The application of Trichoderma strains on beans affected the survival rate of the insects in contact with those seeds. The Tb41 strain significantly reduced the insects’ survival rate to 17 days, whereas the insects in contact with the Δtri23 strain had the greatest survival rate (more than 21 days). This longer insect life span implies that they had a longer reproduction period, which resulted in a greater emergence of insects in the next generation, so the insect emergence from the beans treated with Δtri23 was significantly greater (in 5 out of the 18 days in which it was evaluated) than that reached by its respective control. Other reports showed a modification of insect development because their hosts (seeds) were treated with fungi. Thus, Akello and Siroka [57] reported that the inoculation of bean seeds with fungal isolates (one of them being T. asperellum M2RT4) reduced the population of Acyrthosiphon pisum (Homoptera: Aphididae) by 33-fold, compared with the population growth observed in the untreated seeds. Menjivar Barahona [58] found that there was a reduction in the whitefly population in tomato seeds inoculated with T. atroviride. Most of the biopesticides and biofertilizers currently available on the market are based on the beneficial symbionts of the Trichoderma genus [59]. Several reports have also proven the potential of Trichoderma spp. as a natural control agent against some targeted insects, such as Spodoptera littoralis (Lepidoptera: Noctuidae), Tenebrio molitor (Coleoptera: Tenebrionidae) and Xylosandrus crassiusculus (Coleoptera: Curculionidae) [60,61,62]. More recently, Rodríguez-González et al. [42,47] described the reduction in insect survival with T. citrinoviride and T. harzianum, and T. brevicompactum (Tb41), one of the wild-type strains evaluated in their work, which is based on the results of this work. Therefore, it might be suitable for the control of this insect pest, due to the reduction in the survival rate of adult insects and the consequent reduction in the number of insects that emerge from the beans in the next generation.

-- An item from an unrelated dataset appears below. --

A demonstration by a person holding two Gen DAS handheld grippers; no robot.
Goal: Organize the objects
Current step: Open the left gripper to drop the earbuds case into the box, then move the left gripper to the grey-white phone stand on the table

The insect cadavers showed external growth of the Trichoderma strains used for the bean inoculation. The insect cadavers that were previously in contact with the Δtri23 strain showed the greatest percentage of fungal growth (86.10%). This strain, which accumulates trichodermol, was the one that attracted the greatest number of insects (22 adults). The movement of the insects to the beans treated with the spores of Trichoderma strains or to the volatiles produced by them has recently been discovered [43,45,47]. Furthermore, the insects in contact with the untreated beans (controls) did not show any external growth of the fungal strains when their cadavers were evaluated. The fungal growth observed in the cadavers of A. obtectus in the previous contact with the treated beans would support the idea that the Trichoderma was the cause of death. These fungi have unique invasion mechanisms that allow them to penetrate the cuticle or the wall of the digestive tract of the insects directly, which makes them excellent biological control agents that act as contact insecticides [63]. Trichoderma, unlike other agents, does not need to be ingested by the insect, but its infection occurs through the contact and adhesion of the spores to the buccal parts, intersegmental membranes, or through the spiracles of the insects [64]. The fungal spores germinate in the host’s cuticle, penetrate, and spread throughout the body. After the fungus kills the insect, it can grow and sporulate out of the corpse, increasing the likelihood that other insects may be infected [65]. There are numerous studies on the use of entomopathogenic microorganisms, such as fungi, which have great potential as controlling agents because of their ability to cause disease and insect death [66].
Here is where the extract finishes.